• Question: has any of your experiments gone wrong?

    Asked by anon-220361 on 12 Jun 2019.
    • Photo: David Wilson

      David Wilson answered on 12 Jun 2019:


      They only go wrong if I make a mistake!
      Sometimes thought an experiment wont do what you thought it might. This doesn’t mean the experiment didn’t work it means that your hypothesis was wrong. It’s often best if you don’t assume you know what’s going happen that way you can be open to different outcomes. You can always learn something from a well designed experiment!

    • Photo: Rebecca Moon

      Rebecca Moon answered on 12 Jun 2019:


      I wouldn’t say any of my experiments have gone wrong, although occasionally we get a result we are not expecting, but those results are still really important, and often end up more interesting that if we had got a result in line with our hypothesis.

    • Photo: Kaitlin Wade

      Kaitlin Wade answered on 13 Jun 2019:


      Most of my experiments are on the computer so they don’t take too long to run and, if I make a mistake, then it’s pretty quick and easy to fix.
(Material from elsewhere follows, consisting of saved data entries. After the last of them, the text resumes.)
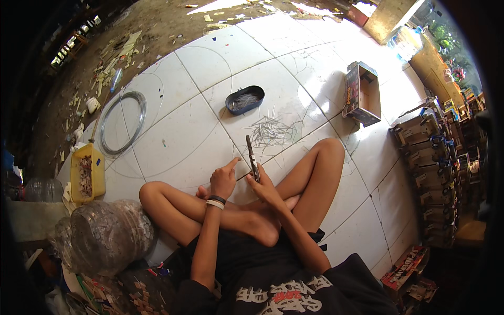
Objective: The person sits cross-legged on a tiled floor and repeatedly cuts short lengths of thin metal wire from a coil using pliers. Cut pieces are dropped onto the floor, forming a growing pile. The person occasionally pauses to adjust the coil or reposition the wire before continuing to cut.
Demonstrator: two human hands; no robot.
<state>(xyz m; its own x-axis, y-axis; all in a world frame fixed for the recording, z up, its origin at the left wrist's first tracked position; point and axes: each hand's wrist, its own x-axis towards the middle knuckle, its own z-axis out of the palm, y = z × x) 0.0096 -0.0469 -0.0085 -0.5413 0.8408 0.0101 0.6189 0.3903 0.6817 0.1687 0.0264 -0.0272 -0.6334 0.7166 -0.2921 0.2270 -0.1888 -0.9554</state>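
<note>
Between my knees, my right hand [265, 189] grips a slim dark hand tool [252, 159] with pale specks. It points up and away from me; its exact kind is unclear. A short dark bar [243, 177] sticks out leftward beside that grip. My left hand [223, 181], banded at the wrist in black and white, has one finger stretched toward the tool; its other fingers are partly hidden, and I see nothing held. Just beyond lies a loose pile of short, thin metal wire pieces [270, 130]. Behind it stands a dark blue oval tray [244, 101] holding more thin pieces.
A wire coil [123, 123] spreads loose loops over the white tiles at left. Near it are a yellow container [86, 173] and a plastic-wrapped bundle [113, 233]. An open wooden box [362, 94] stands at right, beside stacked wooden toy vehicles [428, 173]. Scraps litter the ground beyond.
</note>
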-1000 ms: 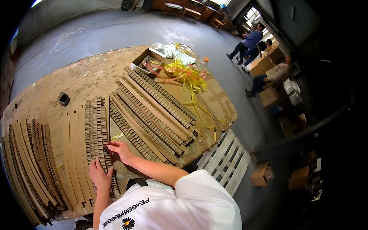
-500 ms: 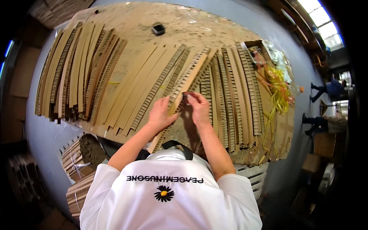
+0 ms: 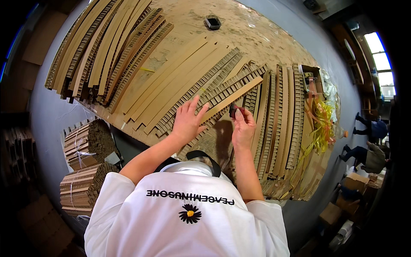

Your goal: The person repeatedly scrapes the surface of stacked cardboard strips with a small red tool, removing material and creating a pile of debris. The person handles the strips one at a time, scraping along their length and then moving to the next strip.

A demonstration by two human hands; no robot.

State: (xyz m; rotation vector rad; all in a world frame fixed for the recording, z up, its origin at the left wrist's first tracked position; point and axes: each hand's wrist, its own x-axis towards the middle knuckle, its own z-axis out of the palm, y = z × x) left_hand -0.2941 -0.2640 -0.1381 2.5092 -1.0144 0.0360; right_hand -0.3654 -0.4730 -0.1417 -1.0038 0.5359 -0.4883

    • Photo: Matthew Bareford

      Matthew Bareford answered on 13 Jun 2019:


      The short answer to this for any scientist is yes. No matter what, everyone will make a mistake somewhere along the line in their experimenting career. What makes a good scientist, is either being able to then make that wrong right again or to work out why it went wrong and start again

    • Photo: Nina Rzechorzek

      Nina Rzechorzek answered on 15 Jun 2019: last edited 15 Jun 2019 3:21 pm


      Sure – plenty of times, and for different reasons. Sometimes I, or another person I am working on an experiment with makes a mistake (we’re all human), sometimes one of the instruments we are using fails due to a technical issue, or there was a manufacturing issue with a batch of reagent we ordered from a company. Some of these things are outside of your control, as in every walk of life! If you don’t get the results you expect it’s crucial to figure out why – not only could this highlight errors, it could help you discover a really important aspect of biology that no one else had thought about – this is how some of the world’s most important discoveries were made! It can be frustrating or demoralising when you don’t get the results you hoped for, but disproving your own hypothesis with a well controlled experiment is not ‘an experiment gone wrong’, it’s an essential part of the scientific process and shows the ‘machine of the scientific method’ is working!

    • Photo: Kate Timms

      Kate Timms answered on 17 Jun 2019:


      Often. So many of them as super sensitive to anything tiny that goes wrong. And since they have hundreds of things that can go wrong, they often do. You just have to have the resilience to start over again.